▸ **WORK ITEM**
Set down the full listing exactly as given. Any pictures are to be left out.

▸ **DATA EXCERPT**
- Opening Delimiter -

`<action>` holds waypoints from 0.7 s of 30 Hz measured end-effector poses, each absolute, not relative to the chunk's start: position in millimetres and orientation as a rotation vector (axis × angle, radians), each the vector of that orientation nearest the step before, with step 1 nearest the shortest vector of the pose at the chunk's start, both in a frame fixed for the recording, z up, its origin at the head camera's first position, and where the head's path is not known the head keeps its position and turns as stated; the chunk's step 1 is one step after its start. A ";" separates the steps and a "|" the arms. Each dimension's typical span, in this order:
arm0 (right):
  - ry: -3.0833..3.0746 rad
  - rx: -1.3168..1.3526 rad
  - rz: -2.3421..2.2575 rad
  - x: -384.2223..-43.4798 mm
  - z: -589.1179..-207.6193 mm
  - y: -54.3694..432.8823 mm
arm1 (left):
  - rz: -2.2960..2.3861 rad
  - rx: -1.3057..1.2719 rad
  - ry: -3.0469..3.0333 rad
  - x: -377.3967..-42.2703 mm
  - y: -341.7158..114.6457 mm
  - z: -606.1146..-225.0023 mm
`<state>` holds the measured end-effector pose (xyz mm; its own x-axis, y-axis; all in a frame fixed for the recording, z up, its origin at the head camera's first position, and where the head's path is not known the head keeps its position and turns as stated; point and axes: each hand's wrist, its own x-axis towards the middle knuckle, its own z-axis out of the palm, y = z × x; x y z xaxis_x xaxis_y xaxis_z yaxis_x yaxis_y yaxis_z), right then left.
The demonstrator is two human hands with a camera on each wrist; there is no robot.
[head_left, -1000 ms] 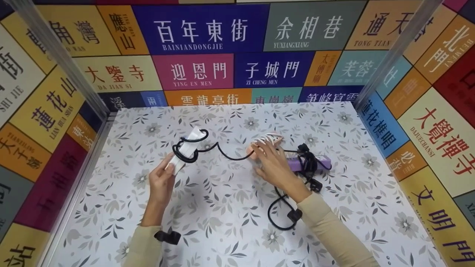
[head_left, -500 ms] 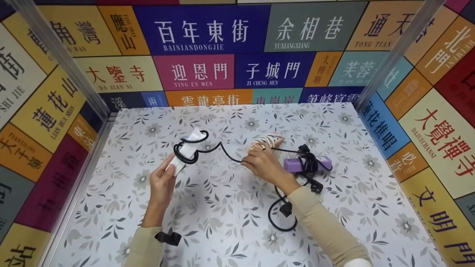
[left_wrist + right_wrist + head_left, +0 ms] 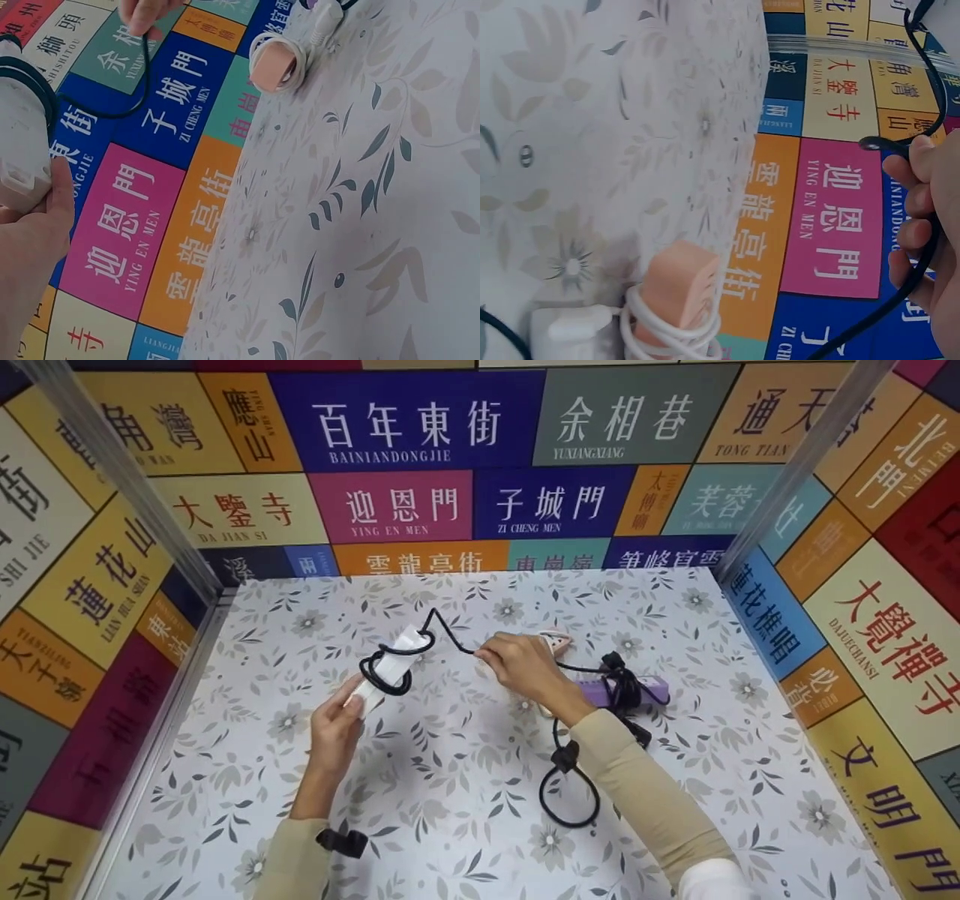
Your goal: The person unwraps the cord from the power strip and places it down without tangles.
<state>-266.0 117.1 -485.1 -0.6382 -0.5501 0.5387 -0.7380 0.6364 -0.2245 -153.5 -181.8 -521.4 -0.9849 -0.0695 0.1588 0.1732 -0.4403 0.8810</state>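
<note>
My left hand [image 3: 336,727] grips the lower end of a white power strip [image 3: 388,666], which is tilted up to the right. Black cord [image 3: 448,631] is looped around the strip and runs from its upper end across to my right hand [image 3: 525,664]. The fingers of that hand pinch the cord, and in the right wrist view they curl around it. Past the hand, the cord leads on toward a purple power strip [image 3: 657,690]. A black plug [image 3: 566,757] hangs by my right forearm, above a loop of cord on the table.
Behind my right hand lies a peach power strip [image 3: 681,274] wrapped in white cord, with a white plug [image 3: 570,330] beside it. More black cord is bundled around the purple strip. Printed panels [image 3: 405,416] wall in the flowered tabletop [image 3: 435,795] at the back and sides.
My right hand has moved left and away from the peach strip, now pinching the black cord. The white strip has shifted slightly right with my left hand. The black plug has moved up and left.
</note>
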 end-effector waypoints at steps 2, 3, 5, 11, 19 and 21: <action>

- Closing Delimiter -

▸ **RESPONSE**
`<action>` holds waypoints from 0.7 s of 30 Hz measured end-effector poses, each absolute, not relative to the chunk's start: position in millimetres and orientation as a rotation vector (axis × angle, radians), each the vector of that orientation nearest the step before, with step 1 nearest the shortest vector of the pose at the chunk's start, both in a frame fixed for the recording, z up, its origin at the head camera's first position, and where the head's path is not known the head keeps its position and turns as stated; the chunk's step 1 is one step after its start. A ";" separates the steps and a "|" the arms. Each dimension's typical span, in this order:
arm0 (right):
  - ry: -3.0833..3.0746 rad
  - rx: -1.3168..1.3526 rad
  - rz: -2.3421..2.2575 rad
  - x: -384.2223..-43.4798 mm
  - z: -589.1179..-207.6193 mm
  - y: -54.3694..432.8823 mm
arm1 (left):
  - rz: -2.2960..2.3861 rad
  - rx: -1.3057..1.2719 rad
  - ry: -3.0469..3.0333 rad
  - x: -377.3967..-42.2703 mm
  - y: -341.7158..114.6457 mm
  - z: -606.1146..-225.0023 mm
`<state>` holds the measured end-effector pose (xyz mm; its own x-axis, y-axis; all in a frame fixed for the recording, z up, its origin at the head camera's first position, and where the head's path is not known the head keeps its position and turns as stated; point and axes: each hand's wrist, its own x-axis towards the middle knuckle, its own z-axis out of the palm, y = z × x; x y z xaxis_x xaxis_y xaxis_z yaxis_x yaxis_y yaxis_z), right then left.
The demonstrator is two human hands with a camera on each wrist; there is no robot.
[head_left, -1000 ms] 
[head_left, -500 ms] 
[left_wrist + right_wrist + head_left, +0 ms] 
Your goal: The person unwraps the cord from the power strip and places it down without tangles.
<state>-266.0 117.1 -485.1 -0.6382 -0.5501 0.5387 -0.7380 0.6364 -0.2245 -153.5 -181.8 -521.4 -0.9849 -0.0695 0.1588 0.1732 -0.4403 0.8810</state>
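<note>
My left hand [image 3: 336,727] grips the lower end of a white power strip [image 3: 388,666], which is tilted up to the right. Black cord [image 3: 448,631] is looped around the strip and runs from its upper end across to my right hand [image 3: 525,664]. The fingers of that hand pinch the cord, and in the right wrist view they curl around it. Past the hand, the cord leads on toward a purple power strip [image 3: 657,690]. A black plug [image 3: 566,757] hangs by my right forearm, above a loop of cord on the table.
Behind my right hand lies a peach power strip [image 3: 681,274] wrapped in white cord, with a white plug [image 3: 570,330] beside it. More black cord is bundled around the purple strip. Printed panels [image 3: 405,416] wall in the flowered tabletop [image 3: 435,795] at the back and sides.
My right hand has moved left and away from the peach strip, now pinching the black cord. The white strip has shifted slightly right with my left hand. The black plug has moved up and left.
</note>
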 end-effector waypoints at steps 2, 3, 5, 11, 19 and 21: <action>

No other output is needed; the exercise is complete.